Он поднялся. Медленно и мучительно, цепляясь за подлокотники, как альпинист за выступы скалы. Ноги, ослабленные двумя днями лежания, интоксикацией и судорогами, дрожали так сильно, что коленные чашечки ходили ходуном. Его качнуло вправо, он перехватился левой рукой за спинку кресла, выпрямился, качнуло влево, он переступил, удержался. Выпрямился.
Худой, бледный, в мятых больничных штанах и казённой рубашке, босой на холодном линолеуме, стоял и покачивался, как мачта на волнах, но стоял.
Шаг. Правая нога. Колено подогнулось, он качнулся, но не упал. Выправил. Перенёс вес. Другой шаг. Левая. Лучше. Увереннее. Ещё один.
Три шага от кресла до кровати.
Три шага, которые стоили ему больше, чем весь марафон его прежней жизни.
На четвёртом шаге ноги подкосились. Колени ударились об пол — глухо, больно, и этот звук отозвался в тишине палаты, как удар колокола. Грач упал, но не назад, не в сторону — вперёд, к кровати, и его лицо уткнулось в колено Алёны, и прижался лбом.
Плечи его затряслись.
Я видел это и не мог отвести взгляд, хотя знал, что не должен смотреть, что это слишком личное. Грач плакал. Беззвучно, страшно, так, как плачут мужчины, которые разучились плакать и забыли, как это делается, — всем телом и мышцами, каждым позвонком, от затылка до копчика, содрогаясь в конвульсиях, которые не имели ничего общего с теми, аммиачными, что валили его на пол два дня назад.
Эти были другими. Эти были живыми.
Рука Алёны легла на его голову. Тонкие пальцы опустились на жёсткие, коротко стриженные волосы и начали их гладить. Медленно. Осторожно. Так гладят кошку, которая наконец вернулась домой после долгих скитаний. Так гладят ребёнка, которому приснился страшный сон. Так гладят сына.
— Игорёша, — прошептала она, и голос у неё был слабый, надломленный инсультом, с той лёгкой размытостью артикуляции, которая бывает при парезе лицевого нерва, но сквозь эту размытость пробивалась такая нежность, что у меня перехватило дыхание. — Сынок. Вернулся.
Два слова. Ни упрёка, ни вопроса, ни «где ты был десять лет», ни «почему не звонил», ни «как ты мог». Просто «вернулся». Как будто он вышел в магазин и задержался. Как будто десять лет — это просто долгая прогулка. Мать может простить что угодно, потому что для матери «простить» — это не решение, а состояние.

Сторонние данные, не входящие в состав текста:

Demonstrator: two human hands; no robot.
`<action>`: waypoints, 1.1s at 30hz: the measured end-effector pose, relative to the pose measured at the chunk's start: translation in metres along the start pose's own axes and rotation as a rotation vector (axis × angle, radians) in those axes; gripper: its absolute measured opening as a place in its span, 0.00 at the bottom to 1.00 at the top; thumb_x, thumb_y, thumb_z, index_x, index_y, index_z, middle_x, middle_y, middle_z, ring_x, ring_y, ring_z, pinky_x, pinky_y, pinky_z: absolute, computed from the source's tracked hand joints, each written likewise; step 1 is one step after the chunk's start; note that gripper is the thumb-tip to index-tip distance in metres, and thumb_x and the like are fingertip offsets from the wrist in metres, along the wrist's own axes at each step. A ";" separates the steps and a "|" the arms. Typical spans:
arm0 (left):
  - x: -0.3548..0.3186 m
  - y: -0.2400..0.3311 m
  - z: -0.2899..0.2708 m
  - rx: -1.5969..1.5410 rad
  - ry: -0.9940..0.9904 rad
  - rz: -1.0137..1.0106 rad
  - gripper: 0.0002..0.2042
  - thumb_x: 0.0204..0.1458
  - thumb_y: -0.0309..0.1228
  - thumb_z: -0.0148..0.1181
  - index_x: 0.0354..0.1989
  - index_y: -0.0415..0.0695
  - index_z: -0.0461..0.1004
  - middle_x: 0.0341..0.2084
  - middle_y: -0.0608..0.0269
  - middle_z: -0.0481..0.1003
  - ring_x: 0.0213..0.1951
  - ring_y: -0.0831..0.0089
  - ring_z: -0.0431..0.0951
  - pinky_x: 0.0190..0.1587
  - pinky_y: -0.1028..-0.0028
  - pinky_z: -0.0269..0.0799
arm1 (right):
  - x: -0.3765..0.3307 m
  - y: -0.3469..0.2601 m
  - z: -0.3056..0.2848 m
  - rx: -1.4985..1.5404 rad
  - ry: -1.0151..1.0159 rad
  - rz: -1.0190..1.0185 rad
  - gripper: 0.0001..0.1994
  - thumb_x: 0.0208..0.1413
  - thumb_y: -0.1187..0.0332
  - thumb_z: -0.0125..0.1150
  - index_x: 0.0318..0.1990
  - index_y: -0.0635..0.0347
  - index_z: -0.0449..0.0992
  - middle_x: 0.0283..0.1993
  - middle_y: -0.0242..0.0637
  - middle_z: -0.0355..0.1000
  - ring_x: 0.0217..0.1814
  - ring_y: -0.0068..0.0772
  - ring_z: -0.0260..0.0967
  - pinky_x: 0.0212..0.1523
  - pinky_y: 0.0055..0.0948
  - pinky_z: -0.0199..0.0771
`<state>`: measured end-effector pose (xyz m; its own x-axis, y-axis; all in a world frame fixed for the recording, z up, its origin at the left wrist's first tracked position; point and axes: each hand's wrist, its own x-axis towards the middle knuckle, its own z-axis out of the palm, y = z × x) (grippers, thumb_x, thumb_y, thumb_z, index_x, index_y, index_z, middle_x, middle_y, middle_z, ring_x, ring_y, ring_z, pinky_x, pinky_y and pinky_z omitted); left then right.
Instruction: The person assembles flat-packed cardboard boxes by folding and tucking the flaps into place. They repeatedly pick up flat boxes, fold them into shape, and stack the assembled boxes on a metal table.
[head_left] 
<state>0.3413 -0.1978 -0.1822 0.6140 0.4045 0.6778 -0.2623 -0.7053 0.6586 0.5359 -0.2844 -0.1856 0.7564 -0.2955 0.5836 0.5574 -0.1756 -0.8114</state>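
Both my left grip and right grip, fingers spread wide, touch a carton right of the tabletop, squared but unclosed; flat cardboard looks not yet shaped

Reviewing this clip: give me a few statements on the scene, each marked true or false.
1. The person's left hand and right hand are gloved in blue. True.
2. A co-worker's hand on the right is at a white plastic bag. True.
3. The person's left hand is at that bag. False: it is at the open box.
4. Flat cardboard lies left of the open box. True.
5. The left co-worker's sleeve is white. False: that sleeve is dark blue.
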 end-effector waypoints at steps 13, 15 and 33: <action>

Шаповалов опустился на колени рядом с сыном. Тяжело, грузно, со стоном, который был больше эмоциональным, чем физическим. Его большие руки обняли Грача за плечи, притянули к себе, и две фигуры на полу слились в одну: отец, прижимающий к себе сына, сын, уткнувшийся лицом в колени матери, мать, гладящая их обоих.
Мишка подошёл. Тихо, на цыпочках, как подходят к чему-то непонятному и потому немного пугающему. Остановился в полушаге, прижимая к груди пластиковую машинку, которую подобрал с пола, и смотрел на незнакомого дядю, который плакал, стоя на коленях у маминой кровати. Потом протянул руку и неуверенно тронул Грача за плечо. Легко, кончиками пальцев, как трогают горячее, проверяя температуру.